Recently, artificial intelligence has been extremely hot. The emergence of ChatGPT has greatly promoted the development of natural language processing. Only two months after its launch, its monthly active users have reached 100 million, making it the fastest growing consumer application in history. OpenAI has been researching generative models, released GPT in June 2018, and released GPT3 in May 2020. The model parameters of GPT3 also reached 175 billion. But why did ChatGPT suddenly become popular now?

As we all know, the emergence capability of the model will only appear when it reaches a certain amount of parameters, but the parameters of the strong model have reached 175 billion in two years, which shows that the simple heap model parameters cannot achieve the desired effect. Perhaps the answer can be found in a paper InstructGPT (Training language models to follow instructions with human feedback) by OpenAI. Next, this article will briefly introduce InstructGPT, and then reproduce it based on RWKV. The reason for choosing RWKV is because of its fast speed and low GPU memory usage, which is convenient for quick experiments.

2 GPT model decoding

Here I feel that it is necessary to talk about the decoding output of the generative model separately. Only by understanding the principle of answer generation can we better understand the work done by InstructGPT.
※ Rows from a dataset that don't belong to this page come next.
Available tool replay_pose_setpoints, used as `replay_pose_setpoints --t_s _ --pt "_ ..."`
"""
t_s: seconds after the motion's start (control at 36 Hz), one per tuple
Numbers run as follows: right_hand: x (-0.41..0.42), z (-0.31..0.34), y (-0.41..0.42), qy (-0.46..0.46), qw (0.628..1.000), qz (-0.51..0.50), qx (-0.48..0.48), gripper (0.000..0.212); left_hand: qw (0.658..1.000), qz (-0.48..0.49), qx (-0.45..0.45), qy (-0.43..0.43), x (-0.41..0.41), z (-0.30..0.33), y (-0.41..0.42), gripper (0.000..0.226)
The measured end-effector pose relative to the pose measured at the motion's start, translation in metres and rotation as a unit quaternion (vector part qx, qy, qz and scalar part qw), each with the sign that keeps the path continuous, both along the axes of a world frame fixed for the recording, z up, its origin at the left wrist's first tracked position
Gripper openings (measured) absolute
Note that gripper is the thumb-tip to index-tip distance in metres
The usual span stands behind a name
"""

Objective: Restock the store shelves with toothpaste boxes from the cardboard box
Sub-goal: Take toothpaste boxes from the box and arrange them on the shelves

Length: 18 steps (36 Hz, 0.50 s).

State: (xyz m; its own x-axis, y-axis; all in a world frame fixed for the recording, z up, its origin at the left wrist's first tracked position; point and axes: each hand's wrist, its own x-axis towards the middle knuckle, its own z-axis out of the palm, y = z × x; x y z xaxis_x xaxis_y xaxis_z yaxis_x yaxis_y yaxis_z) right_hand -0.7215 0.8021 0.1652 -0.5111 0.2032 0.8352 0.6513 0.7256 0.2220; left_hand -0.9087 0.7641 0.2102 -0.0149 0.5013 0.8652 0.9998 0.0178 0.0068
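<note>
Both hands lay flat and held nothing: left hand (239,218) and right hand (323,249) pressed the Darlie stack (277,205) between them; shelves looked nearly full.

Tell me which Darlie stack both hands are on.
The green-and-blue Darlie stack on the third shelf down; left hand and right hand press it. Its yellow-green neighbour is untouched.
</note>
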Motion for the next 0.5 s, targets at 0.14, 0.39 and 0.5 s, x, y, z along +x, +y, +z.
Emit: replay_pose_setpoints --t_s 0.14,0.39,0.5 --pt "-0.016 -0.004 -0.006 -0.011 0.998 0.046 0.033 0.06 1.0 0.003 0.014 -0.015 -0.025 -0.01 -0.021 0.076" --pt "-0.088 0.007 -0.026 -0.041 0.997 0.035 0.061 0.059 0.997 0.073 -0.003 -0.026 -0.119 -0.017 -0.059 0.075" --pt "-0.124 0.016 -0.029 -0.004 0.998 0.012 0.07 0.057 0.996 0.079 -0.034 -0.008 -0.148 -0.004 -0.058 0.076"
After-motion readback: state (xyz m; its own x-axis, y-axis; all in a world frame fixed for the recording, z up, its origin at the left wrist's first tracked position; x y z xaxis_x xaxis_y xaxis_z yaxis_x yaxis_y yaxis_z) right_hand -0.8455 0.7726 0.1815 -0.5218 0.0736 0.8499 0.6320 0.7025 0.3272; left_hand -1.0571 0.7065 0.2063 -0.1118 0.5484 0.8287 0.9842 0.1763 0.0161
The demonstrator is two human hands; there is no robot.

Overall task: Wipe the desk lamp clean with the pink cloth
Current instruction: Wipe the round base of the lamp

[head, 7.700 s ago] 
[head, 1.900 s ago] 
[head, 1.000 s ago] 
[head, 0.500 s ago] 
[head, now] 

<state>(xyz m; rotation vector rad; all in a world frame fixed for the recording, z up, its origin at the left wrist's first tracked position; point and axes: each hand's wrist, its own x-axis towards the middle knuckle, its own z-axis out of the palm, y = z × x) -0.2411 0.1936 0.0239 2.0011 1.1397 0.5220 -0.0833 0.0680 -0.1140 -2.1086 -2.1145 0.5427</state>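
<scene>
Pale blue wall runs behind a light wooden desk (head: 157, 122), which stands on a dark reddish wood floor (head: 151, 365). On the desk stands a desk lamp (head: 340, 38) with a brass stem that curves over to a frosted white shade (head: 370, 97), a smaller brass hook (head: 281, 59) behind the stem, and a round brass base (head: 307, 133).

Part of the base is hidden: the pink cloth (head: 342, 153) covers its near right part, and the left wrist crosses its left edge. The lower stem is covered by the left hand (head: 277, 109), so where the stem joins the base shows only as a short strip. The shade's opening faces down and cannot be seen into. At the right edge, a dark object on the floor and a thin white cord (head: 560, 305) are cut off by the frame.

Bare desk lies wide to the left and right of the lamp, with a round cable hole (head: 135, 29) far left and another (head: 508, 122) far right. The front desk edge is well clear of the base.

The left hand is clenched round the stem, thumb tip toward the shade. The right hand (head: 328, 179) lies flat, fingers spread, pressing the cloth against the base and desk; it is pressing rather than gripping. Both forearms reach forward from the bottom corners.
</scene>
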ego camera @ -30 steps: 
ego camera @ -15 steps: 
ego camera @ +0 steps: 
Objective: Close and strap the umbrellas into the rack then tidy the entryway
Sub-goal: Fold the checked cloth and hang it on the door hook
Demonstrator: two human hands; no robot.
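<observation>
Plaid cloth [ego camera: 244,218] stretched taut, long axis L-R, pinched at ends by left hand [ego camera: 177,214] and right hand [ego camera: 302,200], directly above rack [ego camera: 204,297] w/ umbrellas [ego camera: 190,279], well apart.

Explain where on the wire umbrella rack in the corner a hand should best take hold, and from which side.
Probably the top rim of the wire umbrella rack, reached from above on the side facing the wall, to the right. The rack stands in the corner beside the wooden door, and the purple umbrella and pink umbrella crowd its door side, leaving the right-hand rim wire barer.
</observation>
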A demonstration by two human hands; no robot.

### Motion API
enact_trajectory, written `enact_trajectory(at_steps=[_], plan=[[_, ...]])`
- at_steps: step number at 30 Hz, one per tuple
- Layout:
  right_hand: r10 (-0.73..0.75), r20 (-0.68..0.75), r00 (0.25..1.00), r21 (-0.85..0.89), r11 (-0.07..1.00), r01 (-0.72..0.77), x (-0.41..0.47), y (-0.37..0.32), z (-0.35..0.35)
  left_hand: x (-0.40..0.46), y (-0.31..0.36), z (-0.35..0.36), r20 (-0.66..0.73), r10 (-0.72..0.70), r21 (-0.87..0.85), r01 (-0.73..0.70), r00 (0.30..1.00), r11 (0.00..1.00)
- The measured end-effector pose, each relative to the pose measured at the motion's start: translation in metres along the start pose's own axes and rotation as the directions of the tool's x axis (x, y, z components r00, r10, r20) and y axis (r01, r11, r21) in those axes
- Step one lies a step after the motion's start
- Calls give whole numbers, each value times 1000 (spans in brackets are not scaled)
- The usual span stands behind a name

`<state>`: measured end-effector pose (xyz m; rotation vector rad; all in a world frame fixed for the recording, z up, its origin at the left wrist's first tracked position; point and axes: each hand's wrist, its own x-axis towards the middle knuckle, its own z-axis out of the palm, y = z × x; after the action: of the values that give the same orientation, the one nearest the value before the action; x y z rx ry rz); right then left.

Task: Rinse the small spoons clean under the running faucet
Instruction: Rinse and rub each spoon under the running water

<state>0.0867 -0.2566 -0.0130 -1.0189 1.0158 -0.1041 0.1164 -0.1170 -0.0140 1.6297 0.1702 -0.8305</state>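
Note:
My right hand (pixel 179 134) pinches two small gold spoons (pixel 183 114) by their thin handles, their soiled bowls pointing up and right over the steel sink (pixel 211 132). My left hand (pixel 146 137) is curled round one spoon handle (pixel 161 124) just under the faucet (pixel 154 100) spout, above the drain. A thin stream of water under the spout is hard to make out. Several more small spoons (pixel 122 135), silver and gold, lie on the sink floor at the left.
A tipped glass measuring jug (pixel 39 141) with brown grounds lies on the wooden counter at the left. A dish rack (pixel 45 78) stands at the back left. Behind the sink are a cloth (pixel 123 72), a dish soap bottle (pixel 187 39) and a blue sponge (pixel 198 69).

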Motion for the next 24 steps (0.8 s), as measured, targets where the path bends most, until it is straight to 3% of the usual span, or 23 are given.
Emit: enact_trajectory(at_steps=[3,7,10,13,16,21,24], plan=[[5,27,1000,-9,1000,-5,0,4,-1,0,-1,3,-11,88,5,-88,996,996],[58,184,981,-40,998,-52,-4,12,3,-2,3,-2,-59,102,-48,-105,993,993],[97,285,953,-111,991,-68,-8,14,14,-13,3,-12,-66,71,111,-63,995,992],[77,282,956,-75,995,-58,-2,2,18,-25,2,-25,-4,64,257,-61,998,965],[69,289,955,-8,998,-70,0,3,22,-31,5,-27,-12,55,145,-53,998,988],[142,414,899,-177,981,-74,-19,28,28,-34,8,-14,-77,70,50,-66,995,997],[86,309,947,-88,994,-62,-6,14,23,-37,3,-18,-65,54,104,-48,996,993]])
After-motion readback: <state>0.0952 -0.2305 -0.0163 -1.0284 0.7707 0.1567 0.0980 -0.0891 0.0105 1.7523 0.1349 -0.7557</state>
GPT belongs to the generative pre-training language model. It only uses the Decoder structure of Transformers, and makes some changes to the Decoder, and removes the second Multi-Head Attention. The inferential decoding process is the process of predicting the next token by using the current token and the state matrix of all previously input tokens until the bit terminator is output. For example, the input token sequence is [u1,u2,u3,u4,u5], the dictionary size is 20000, then the output

 In the above formula, the state matrix of all words is input for the front, that is, the word vector of each word is saved, which is a 1*20000 matrix. If the model at this time has not undergone any fine-tuning, the distribution at this time is relatively scattered , how to choose a suitable word from 20,000 words has several options:

The first type: greedy search (greedy search), take the highest probability every time. Greedy search is a local optimum, but it cannot guarantee a global optimum.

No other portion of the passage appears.